You were a young Illinois state senator, griping about the Iraq War in 2002, when Friedman died. He was the most distinguished economist of the 20th century. He treasured the advantages of free market economics and critiqued the disadvantages of government intervention and regulations. When I knew Dr. Friedman in the late 1970s, he told me enthusiastically about the television series that was going to run based on his book, “Free to Choose.” He said, “It’s more nuts and bolts, less theoretical than ‘Capitalism and Freedom’,” his earlier classic book, which sold more than 500,000 copies and was translated into 18 languages.
So, what does Barack Obama really believe?

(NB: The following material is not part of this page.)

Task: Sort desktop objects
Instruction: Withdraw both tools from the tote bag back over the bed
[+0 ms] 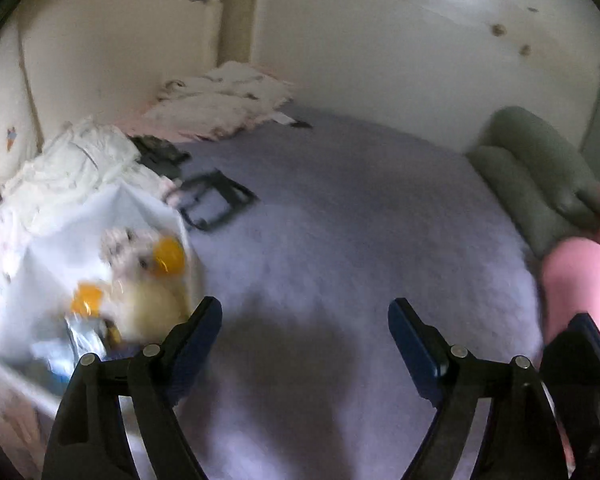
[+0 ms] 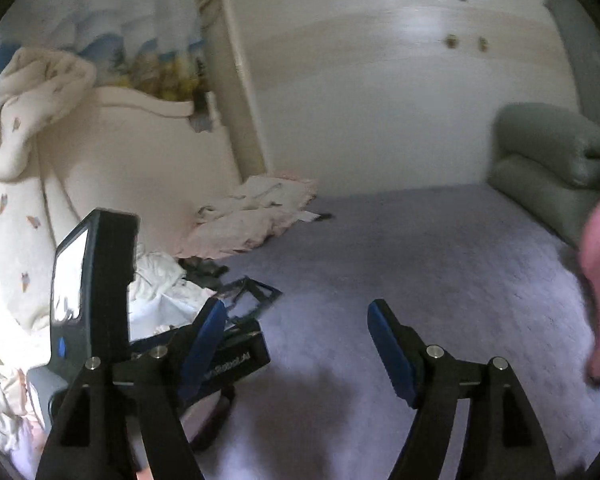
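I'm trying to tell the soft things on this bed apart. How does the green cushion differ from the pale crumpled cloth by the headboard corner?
The green cushion is plump and rounded, stacked in two smooth rolls; the pale cloth lies flat and crumpled. The cushion is dull sage green, the cloth cream and pinkish. The cushion sits at the right edge, the cloth at the far left corner. Both rest on the lilac bedspread against the wall, away from both open grippers.

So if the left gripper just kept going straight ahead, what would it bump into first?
Probably nothing but the purple blanket. The left gripper has its jaws open and empty, pointing across bare blanket. The white bag of toys sits off to its left, out of the line. The picture is blurry, so depth is a guess.
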The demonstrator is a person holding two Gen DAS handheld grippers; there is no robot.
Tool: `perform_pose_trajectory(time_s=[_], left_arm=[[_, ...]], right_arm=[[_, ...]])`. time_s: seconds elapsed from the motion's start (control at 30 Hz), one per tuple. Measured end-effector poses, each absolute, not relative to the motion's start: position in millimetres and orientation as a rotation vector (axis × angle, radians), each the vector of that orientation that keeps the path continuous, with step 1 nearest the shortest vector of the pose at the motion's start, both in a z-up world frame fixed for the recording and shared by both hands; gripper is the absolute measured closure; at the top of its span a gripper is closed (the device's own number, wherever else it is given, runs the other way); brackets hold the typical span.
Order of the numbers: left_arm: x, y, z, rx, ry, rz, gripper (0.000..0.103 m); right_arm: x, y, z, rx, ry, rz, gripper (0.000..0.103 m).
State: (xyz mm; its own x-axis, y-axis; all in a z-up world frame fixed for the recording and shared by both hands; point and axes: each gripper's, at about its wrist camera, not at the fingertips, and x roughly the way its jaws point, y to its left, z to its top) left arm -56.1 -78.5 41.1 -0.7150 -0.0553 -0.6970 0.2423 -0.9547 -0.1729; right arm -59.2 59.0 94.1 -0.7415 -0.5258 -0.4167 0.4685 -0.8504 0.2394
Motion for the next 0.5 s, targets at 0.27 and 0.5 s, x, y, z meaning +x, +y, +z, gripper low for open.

You couldn’t tell from his State of the Union speech. Is he for bipartisanship, even though last June he blasted Republicans as obstructionists? Is he now a tax reformer wanting to simplify the tax code and lower the corporate rate, as he said Tuesday night, even though it was only with anger that he agreed to keep the Bush tax cuts in place?

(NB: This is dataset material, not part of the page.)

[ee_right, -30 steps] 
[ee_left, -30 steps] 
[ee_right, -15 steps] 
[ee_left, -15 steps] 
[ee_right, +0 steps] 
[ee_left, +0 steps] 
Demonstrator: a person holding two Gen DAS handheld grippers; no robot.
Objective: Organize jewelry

Or is Obama a naïve wishful thinker promoting high-speed rail even though it has been a financial disaster everywhere it has been tried in the U.S. And is Obama continuing to be the jolly green giant of clean renewable energy? His own Energy Information Administration says only 14 percent of energy will be produced from renewable sources by 2035. Obama extolled innovation and competition but failed to connect American jobs with corporate profits.
The president said he wants 100,000 new teachers. In public schools, of course, is where their unions will be his supporters. We have spent hundreds of billions of dollars on public education, including the bureaucracy that is the Department of Education. But as a new national exam revealed, fewer than a third of elementary and secondary students “have a grasp of science,” triggering anxiety about U.S. competitiveness in science and technology, according to The Wall Street Journal. Federal education spending has gone up 209 percent in the past three years.
Milton Friedman, in his book “Capitalism and Freedom,” wrote: Governments could give parents vouchers “if spent on ‘approved’ educational services. Parents would then be free to spend this sum and any additional sum they themselves provided on…an institution of their choice”—such as a charter school. “The educational services could be rendered by private enterprises operated for profit, or by non-profit institutions. The role of government would be limited…Something like the G.I. Bill.” It worked well “for veterans after World War II.”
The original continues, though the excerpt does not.